» **EXERCISE INSTRUCTIONS**
Give back the data below exactly as it was given.

[Start of Attachment]

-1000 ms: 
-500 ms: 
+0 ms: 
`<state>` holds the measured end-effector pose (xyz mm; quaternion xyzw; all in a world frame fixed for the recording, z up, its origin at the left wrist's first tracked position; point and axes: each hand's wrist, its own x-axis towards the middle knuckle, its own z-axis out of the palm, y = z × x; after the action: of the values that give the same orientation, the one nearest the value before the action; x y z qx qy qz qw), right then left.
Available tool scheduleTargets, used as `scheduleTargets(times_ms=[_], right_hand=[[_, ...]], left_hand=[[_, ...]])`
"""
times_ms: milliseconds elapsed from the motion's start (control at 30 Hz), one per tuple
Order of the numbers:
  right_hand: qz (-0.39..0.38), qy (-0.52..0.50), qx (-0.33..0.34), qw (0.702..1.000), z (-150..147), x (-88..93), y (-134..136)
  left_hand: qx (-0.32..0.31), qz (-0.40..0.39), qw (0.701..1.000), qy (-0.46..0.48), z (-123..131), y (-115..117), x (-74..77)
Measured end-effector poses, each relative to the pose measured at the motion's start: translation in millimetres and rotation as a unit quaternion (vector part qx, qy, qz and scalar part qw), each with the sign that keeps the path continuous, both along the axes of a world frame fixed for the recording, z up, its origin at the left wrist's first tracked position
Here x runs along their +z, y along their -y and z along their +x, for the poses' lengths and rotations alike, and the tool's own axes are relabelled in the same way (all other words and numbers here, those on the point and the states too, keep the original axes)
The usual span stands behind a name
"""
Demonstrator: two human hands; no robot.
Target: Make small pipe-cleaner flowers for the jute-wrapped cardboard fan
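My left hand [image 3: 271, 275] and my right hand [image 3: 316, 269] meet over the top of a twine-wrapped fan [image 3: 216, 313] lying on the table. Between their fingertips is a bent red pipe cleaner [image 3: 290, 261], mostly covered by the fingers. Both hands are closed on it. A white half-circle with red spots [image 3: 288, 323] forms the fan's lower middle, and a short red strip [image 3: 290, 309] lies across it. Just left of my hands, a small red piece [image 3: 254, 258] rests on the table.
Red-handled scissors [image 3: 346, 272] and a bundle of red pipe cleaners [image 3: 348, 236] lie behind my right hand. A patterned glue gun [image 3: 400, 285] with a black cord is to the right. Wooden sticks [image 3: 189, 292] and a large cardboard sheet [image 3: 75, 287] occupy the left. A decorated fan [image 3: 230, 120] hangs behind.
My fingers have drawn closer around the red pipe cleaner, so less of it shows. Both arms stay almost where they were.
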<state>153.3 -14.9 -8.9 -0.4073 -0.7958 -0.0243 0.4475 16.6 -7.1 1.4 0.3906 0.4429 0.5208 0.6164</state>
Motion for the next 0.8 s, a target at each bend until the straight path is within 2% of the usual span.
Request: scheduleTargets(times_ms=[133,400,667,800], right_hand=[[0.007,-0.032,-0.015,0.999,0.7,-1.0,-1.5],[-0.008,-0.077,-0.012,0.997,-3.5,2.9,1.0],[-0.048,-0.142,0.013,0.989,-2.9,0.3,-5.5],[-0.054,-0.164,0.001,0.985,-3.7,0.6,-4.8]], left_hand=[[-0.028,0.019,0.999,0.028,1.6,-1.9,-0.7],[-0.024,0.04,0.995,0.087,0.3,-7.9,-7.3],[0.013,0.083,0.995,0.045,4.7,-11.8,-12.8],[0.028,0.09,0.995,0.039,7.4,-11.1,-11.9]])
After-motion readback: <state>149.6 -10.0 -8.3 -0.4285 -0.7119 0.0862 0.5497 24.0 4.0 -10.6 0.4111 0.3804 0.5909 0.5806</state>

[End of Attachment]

» **RESULT**
-1000 ms: 
-500 ms: 
+0 ms: 
`<state>` holds the measured end-effector pose (xyz mm; quaternion xyzw; all in a world frame fixed for the recording, z up, its origin at the left wrist's first tracked position; point and axes: each hand's wrist, its own x-axis towards the middle knuckle, its own z-axis out of the palm, y = z × x; after the action: of the values that give the same orientation, the one nearest the value before the action; x y z qx qy qz qw), right then left.
Available tool scheduleTargets, used as `scheduleTargets(times_ms=[_], right_hand=[[_, ...]], left_hand=[[_, ...]])`
"""
times_ms: milliseconds elapsed from the motion's start (control at 30 Hz), one per tuple
Order of the numbers:
  right_hand: qz (-0.39..0.38), qy (-0.52..0.50), qx (-0.33..0.34), qw (0.702..1.000), z (-150..147), x (-88..93), y (-134..136)
  left_hand: qx (-0.32..0.31), qz (-0.40..0.39), qw (0.701..1.000), qy (-0.46..0.48), z (-123..131), y (-115..117), x (-74..77)
Measured end-effector poses, each relative to the pose measured at the motion's start: translation in millimetres and rotation as a unit quaternion (vector part qx, qy, qz and scalar part qw), each with the sign that keeps the path continuous, both along the axes of a world frame fixed for the recording, z up, its origin at the left wrist's first tracked position
Here x runs along their +z, y along their -y and z along their +x, for the poses' lengths and rotations alike, and the tool's own axes are relabelled in the same way (all other words and numbers here, those on the point and the states too, keep the original axes)
The usual span stands behind a name
"""
Demonstrator: two human hands; no robot.
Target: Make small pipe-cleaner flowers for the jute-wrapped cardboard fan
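My left hand [image 3: 271, 275] and my right hand [image 3: 316, 269] meet over the top of a twine-wrapped fan [image 3: 216, 313] lying on the table. Between their fingertips is a bent red pipe cleaner [image 3: 290, 261], mostly covered by the fingers. Both hands are closed on it. A white half-circle with red spots [image 3: 288, 323] forms the fan's lower middle, and a short red strip [image 3: 290, 309] lies across it. Just left of my hands, a small red piece [image 3: 254, 258] rests on the table.
Red-handled scissors [image 3: 346, 272] and a bundle of red pipe cleaners [image 3: 348, 236] lie behind my right hand. A patterned glue gun [image 3: 400, 285] with a black cord is to the right. Wooden sticks [image 3: 189, 292] and a large cardboard sheet [image 3: 75, 287] occupy the left. A decorated fan [image 3: 230, 120] hangs behind.
My fingers have drawn closer around the red pipe cleaner, so less of it shows. Both arms stay almost where they were.
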<state>153.3 -14.9 -8.9 -0.4073 -0.7958 -0.0243 0.4475 16.6 -7.1 1.4 0.3906 0.4429 0.5208 0.6164</state>
Motion for the next 0.8 s, a target at each bend until the straight path is within 2% of the usual span.
Request: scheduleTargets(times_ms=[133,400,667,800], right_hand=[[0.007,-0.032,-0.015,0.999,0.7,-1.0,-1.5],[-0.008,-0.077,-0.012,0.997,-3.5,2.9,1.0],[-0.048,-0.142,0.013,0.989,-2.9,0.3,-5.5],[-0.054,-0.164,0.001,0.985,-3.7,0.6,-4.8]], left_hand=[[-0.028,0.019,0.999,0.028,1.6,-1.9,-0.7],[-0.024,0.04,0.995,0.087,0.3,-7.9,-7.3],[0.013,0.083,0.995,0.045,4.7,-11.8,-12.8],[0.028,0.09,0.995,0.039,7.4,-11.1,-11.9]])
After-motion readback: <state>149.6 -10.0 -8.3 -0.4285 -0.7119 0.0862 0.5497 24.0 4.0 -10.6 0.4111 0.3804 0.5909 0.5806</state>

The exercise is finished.